この1年間ほどで、LMSを日常的な教育・学習活動において全面的に利用することが当たり前になりました。宿題の提出や採点だけでなく、授業や各種コミュニケーション、様々な予定の管理、テストの実施など、あらゆる活動がLMSを中心に行われています。LMSが教育学習活動における一番重要なユーザインターフェースになったのです。教育学習という領域で、情報システムであるLMSが全ての活動で利用されることになり面白いことが起きています。教育学習活動に参加する全てのユーザの様々な行動データを収集することが可能になったのです。
行動データが収集できるという意味について、教育という分野から離れて、小売ビジネスの例で例えてみたいと思います。小売ビジネスは本来、人間同士の対面でのコミュニケーションで成立していました。売り手は顧客の顔色を伺い、店頭での振る舞いを観察し、顧客がどのような商品に魅力を感じているのか、どのような理由で購入を諦めるのか、推察することができました。
ECのような通信販売になると顧客の顔色や振る舞いを観察することはできません。自分が売れそうと思い込んだ商品を仕入れて並べるだけです。対面のコミュニケーションのように人間の手間はかかりませんので多彩な商品を扱えますし、非常にたくさんの顧客に対して販売サービスを提供できる一方で、随分荒っぽい顧客対応しかできません。そこで利用されるようになったのがアクセス解析のシステムです。誰が、どの商品を、どのような頻度で、どれくらいの時間をかけて閲覧し、ショッピングカートに入れては比較して、迷った末に購入してくれたのか、あるいは購入してくれなかったのか、ECシステムの利用操作履歴データから類推できるようになりました。あたかも対面販売のように顧客の気持ちや事情を推察することができるようになったため、顧客のニーズに合致する商品を、顧客の望むタイミングで提供することが容易になりました。更には行動履歴の類型分析から、顧客が思いつかなかった(自分が欲しがっていることに気づいていなかった)ような別の商品をお勧めして、売上を伸ばすこともできるようになりました。これらは情報システムが自動処理できるため、顧客や商品の数が莫大であったとしても対応が可能ですが、ECシステムを通じて購買活動が行われるからこそ実現できることです。
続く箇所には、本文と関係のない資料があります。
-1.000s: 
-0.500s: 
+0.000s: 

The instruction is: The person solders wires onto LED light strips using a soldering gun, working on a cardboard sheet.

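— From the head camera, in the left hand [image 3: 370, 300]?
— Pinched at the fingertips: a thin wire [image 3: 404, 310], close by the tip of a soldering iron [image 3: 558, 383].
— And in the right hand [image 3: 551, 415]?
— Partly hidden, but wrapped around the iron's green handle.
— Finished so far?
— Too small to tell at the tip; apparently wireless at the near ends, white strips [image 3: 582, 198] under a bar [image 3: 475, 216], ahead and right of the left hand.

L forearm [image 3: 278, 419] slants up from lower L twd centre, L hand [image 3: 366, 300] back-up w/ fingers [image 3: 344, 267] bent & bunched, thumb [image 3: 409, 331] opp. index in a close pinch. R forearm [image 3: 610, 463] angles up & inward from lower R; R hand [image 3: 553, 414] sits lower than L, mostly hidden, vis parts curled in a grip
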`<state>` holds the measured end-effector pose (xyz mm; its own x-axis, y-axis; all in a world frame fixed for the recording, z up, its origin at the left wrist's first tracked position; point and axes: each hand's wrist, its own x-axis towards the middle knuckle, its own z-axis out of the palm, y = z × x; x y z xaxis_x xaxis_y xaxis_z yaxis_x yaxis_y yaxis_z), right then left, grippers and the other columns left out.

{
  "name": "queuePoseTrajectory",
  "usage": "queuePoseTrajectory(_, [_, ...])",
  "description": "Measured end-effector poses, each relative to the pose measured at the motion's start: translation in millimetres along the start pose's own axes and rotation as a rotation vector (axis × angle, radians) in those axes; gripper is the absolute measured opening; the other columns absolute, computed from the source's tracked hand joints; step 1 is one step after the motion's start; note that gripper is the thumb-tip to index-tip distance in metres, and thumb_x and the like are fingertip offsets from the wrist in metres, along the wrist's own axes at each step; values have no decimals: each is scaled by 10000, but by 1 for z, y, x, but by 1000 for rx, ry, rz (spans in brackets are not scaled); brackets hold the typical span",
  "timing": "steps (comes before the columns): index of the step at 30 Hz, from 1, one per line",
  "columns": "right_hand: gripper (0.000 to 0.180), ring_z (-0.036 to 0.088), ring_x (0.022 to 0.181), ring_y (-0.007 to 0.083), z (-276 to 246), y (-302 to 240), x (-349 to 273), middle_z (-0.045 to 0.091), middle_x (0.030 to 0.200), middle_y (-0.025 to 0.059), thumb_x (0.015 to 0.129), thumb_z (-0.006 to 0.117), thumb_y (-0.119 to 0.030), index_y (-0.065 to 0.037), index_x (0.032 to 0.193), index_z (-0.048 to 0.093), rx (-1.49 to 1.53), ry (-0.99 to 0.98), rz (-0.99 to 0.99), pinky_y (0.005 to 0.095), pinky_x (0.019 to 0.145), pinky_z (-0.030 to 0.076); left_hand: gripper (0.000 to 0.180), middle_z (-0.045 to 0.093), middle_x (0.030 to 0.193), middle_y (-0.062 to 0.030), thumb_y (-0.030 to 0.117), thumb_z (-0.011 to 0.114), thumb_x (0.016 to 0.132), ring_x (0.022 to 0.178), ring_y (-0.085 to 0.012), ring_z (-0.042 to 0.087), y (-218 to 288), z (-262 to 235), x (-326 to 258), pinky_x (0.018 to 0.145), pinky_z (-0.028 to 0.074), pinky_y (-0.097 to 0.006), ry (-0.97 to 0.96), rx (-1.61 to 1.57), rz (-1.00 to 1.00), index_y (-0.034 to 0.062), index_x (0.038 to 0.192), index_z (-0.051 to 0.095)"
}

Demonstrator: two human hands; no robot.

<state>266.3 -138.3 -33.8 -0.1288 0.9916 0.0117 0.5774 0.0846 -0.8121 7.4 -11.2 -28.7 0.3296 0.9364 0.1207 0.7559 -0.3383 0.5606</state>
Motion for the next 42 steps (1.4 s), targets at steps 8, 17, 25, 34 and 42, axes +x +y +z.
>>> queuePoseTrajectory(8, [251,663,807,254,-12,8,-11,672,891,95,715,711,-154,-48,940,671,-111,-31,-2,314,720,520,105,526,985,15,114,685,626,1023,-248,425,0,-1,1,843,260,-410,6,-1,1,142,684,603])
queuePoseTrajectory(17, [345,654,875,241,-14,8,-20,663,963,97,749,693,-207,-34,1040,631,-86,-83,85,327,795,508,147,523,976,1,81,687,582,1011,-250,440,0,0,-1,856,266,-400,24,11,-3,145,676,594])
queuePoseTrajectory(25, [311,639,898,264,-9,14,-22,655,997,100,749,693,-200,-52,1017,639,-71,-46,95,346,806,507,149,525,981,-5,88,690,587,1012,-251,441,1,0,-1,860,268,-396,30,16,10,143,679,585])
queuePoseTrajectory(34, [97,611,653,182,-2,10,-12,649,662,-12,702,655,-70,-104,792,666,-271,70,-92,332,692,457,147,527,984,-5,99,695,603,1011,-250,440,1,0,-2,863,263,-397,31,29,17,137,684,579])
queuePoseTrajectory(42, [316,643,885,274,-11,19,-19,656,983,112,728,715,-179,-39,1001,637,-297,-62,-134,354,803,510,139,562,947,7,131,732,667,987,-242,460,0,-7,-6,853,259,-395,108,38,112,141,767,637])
教育学習という局面でも同じことが起きています。今までは、ほとんど対面での授業のみで教育や学習活動が行われていました。この状況では情報システムに活動の履歴を取り込むことは容易ではありません。様々な学習履歴データは消えていったのです。LMSを教育学習活動の全般において利用すれば、教師や受講生の行動履歴の詳細なデータを記録することが可能になります。そしてこれらの教育・学習履歴データを分析することで、教育内容を学習者に個別最適化するようなカスタマイズも可能になります。もちろん、教育サービス全体の俯瞰も容易になります。
今後は学習データを如何に再利用するかという部分に焦点があたり、LRS(ラーニング・レコード・ストア)志向の教育インフラが求められていくと予想されます。LMSや各種教育ツールから収集される学習データ(知識中心)、学修ポートフォリオ管理システムから収集される習熟状況データ(技能・態度中心)を、LRS(学習履歴データベース)で集約し、即時分析とフィードバック、学修フロー変更に反映させることを目指せるようになるはずで、教育機関では教材提供に留まらないLMSの発展的な活用に繋がります。
LMSが利用されるようになって20年ほどですが、教育環境は大きな変化の時期を迎えています。まさにこれから、いままで蓄積された教育工学の理論の元に、LMS + Learning Portfolios + LRS + コンピテンシー管理 を可能とするプラットフォームで、データ志向の教育スタイルが実現されようとしています。
最先端の設計思想で作られているCanvas LMSは、このような学習データを収集するための仕組みが用意されています。あらゆるシステム操作において、トラッキングを行い、外部のLRSに学習データを提供することが可能です。工夫次第で、データドリブンな教育学習を実現するための、優れたユーザインターフェースを持つ中核システムとして活用できるのです。